La película está repleta de escenas antológicas, como la comida de Marianne en el Castillo mientras la baronesa teje su tela de araña, la llamada del ama de llaves Greta (Freda Jackson) a la primera muerta para su salida de la tumba como si fuera un parto, o cuando el barón no se refleja en el espejo del aposento de Gina (Andrée Melly). Para su resolución aparecen nuevos espacios, un establo y un molino, tan cercanos a lo animal como oníricos. Una vez más, Van Helsing rescatando a Eurídice de los infiernos, no sin haber sido mordido por su deseoso oponente, el barón Meinster, y en un alarde de luz y tenacidad, haber purificado la herida con agua bendita. Trascendencias aparte, la lucha es ahora en disputa de Marianne. Se oyen las risas del molino. Son el coro de vampiras, que animan al amo. Pero el molino girará para santiguarse, para hacer la señal de la cruz con la Luna llena haciendo de Sol y acabar así con el Vampiro.
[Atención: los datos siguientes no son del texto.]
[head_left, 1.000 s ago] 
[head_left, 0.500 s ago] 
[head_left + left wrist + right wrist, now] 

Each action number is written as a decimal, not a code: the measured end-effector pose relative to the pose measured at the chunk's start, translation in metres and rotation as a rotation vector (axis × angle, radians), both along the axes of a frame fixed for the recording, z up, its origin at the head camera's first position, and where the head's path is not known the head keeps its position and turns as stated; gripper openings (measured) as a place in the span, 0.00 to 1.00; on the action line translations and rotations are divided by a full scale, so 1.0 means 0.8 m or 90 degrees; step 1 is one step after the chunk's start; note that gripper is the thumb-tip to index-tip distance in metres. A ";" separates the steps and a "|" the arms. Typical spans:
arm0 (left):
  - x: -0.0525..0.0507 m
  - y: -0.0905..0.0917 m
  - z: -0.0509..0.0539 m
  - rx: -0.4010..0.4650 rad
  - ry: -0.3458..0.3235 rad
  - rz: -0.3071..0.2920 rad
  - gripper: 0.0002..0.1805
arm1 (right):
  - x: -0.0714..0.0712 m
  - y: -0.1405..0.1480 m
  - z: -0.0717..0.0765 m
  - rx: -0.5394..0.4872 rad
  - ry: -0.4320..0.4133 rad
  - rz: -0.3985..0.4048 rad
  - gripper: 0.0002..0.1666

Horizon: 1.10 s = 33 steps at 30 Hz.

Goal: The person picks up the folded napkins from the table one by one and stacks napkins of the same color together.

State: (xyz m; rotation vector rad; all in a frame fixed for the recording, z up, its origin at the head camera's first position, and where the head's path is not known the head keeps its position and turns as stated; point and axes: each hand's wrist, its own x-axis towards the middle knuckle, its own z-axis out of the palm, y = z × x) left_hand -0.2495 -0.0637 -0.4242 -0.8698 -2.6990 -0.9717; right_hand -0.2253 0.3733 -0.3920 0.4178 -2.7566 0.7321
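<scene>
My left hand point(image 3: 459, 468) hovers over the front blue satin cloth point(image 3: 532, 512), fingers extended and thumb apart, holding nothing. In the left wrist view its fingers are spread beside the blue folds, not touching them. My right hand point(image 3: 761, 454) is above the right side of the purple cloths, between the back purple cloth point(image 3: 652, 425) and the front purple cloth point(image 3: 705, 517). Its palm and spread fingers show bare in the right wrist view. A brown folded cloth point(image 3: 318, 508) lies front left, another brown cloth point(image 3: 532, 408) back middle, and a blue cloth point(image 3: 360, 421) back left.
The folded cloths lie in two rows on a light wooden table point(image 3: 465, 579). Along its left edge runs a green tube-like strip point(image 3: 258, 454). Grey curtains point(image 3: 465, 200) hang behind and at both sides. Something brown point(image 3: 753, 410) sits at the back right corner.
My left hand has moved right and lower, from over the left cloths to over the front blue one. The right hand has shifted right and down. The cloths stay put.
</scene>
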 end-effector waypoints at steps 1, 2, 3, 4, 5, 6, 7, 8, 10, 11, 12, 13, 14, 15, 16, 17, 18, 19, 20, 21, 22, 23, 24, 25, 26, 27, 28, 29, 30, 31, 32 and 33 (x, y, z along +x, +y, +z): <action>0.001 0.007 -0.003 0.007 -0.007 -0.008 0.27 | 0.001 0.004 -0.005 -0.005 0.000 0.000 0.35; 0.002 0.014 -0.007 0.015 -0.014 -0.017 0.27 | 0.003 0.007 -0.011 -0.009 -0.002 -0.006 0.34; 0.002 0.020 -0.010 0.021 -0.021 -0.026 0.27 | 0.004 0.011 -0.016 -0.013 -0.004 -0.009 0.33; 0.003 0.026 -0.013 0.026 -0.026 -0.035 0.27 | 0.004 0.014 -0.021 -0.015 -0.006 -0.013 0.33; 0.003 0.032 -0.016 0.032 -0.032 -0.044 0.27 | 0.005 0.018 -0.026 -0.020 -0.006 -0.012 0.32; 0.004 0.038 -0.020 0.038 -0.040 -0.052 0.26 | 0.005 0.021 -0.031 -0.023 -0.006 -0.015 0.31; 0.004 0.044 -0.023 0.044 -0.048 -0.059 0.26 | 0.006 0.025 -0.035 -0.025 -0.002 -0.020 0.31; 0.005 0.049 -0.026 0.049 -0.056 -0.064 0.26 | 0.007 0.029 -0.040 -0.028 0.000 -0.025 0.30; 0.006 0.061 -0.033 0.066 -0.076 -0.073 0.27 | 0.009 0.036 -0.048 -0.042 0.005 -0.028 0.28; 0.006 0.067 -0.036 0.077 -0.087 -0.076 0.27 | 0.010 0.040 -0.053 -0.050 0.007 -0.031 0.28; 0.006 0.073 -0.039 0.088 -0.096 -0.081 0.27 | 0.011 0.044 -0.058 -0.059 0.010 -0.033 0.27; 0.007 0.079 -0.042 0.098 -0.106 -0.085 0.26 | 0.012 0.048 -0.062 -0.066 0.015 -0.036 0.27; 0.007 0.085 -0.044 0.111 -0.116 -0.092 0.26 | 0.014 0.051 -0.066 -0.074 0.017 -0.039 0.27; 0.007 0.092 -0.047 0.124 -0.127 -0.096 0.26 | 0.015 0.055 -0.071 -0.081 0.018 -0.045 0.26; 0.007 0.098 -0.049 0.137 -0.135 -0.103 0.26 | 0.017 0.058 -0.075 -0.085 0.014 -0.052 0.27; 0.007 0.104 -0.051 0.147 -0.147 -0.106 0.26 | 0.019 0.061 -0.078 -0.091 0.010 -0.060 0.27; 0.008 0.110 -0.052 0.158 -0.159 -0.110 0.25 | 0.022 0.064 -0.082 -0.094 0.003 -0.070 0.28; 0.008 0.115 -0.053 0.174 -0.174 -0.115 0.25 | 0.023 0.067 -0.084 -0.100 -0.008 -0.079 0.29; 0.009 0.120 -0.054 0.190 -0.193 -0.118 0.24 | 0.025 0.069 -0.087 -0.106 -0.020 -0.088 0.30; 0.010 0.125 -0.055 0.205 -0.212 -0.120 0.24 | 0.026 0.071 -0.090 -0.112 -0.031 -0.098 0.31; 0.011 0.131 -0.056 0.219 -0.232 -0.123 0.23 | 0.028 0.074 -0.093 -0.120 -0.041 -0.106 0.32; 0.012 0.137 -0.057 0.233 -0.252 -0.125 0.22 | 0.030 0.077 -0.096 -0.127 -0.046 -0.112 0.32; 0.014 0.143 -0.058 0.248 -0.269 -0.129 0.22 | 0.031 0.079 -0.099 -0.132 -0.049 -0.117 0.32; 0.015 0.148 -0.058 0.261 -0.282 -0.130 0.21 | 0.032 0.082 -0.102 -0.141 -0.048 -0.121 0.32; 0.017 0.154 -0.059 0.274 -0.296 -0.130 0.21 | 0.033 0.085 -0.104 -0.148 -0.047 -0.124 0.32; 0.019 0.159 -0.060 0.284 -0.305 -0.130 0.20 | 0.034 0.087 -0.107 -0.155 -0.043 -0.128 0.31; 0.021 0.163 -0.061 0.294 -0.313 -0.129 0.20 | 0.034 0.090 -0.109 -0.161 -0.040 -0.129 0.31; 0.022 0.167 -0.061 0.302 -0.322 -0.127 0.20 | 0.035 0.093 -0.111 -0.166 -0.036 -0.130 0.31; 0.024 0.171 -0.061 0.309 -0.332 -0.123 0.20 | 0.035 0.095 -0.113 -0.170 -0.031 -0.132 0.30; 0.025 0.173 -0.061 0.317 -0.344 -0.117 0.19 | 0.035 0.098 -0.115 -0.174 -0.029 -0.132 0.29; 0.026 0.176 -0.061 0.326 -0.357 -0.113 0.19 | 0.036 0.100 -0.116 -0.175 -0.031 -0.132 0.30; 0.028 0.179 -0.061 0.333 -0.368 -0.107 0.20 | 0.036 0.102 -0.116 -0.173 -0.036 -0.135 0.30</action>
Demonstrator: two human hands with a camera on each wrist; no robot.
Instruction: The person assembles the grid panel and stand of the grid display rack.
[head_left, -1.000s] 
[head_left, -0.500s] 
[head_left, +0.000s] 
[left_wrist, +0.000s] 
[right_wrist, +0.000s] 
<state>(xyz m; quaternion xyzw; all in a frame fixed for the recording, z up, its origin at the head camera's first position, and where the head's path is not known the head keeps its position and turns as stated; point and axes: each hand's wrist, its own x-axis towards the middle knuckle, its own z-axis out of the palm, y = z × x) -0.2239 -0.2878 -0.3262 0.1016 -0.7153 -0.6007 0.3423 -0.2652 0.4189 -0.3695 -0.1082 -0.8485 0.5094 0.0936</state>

Al final quedará sola la pareja y con ellos una fría historia de amor./CG Dirigido, abril 2004



'Aunque la figura del conde Drácula brille en ella por su ausencia, he aquí una película que no puede faltar en ninguna antología dedicada al tema: una obra maestra absoluta, delirante y surrealista, casi obscena en su representación de la sexualidad decadente y pervertida, pero también presa, a diferencia de su ilustre predecesora —Drácula— de un manierismo ya desatado'.
Carlos Losilla

'El fárrago no existe porque las secuencias están dominadas por la inquietud: Las novias de Drácula, uno de los mejores títulos del fantastique llamado gótico, no es un film de terror vital sino un film de terror de biblioteca; y en este sentido está más cerca, por tono, por la significación de determinados objetos, por la importancia dramática del pasado, de los relatos de M. R. James y de Walter de la Mare'.
José María Latorre

'Esta nueva producción de Michael Carreras retoma, con la misma ausencia de convicción, los decorados, los actores y los restos de hemoglobina de las entregas precedentes'.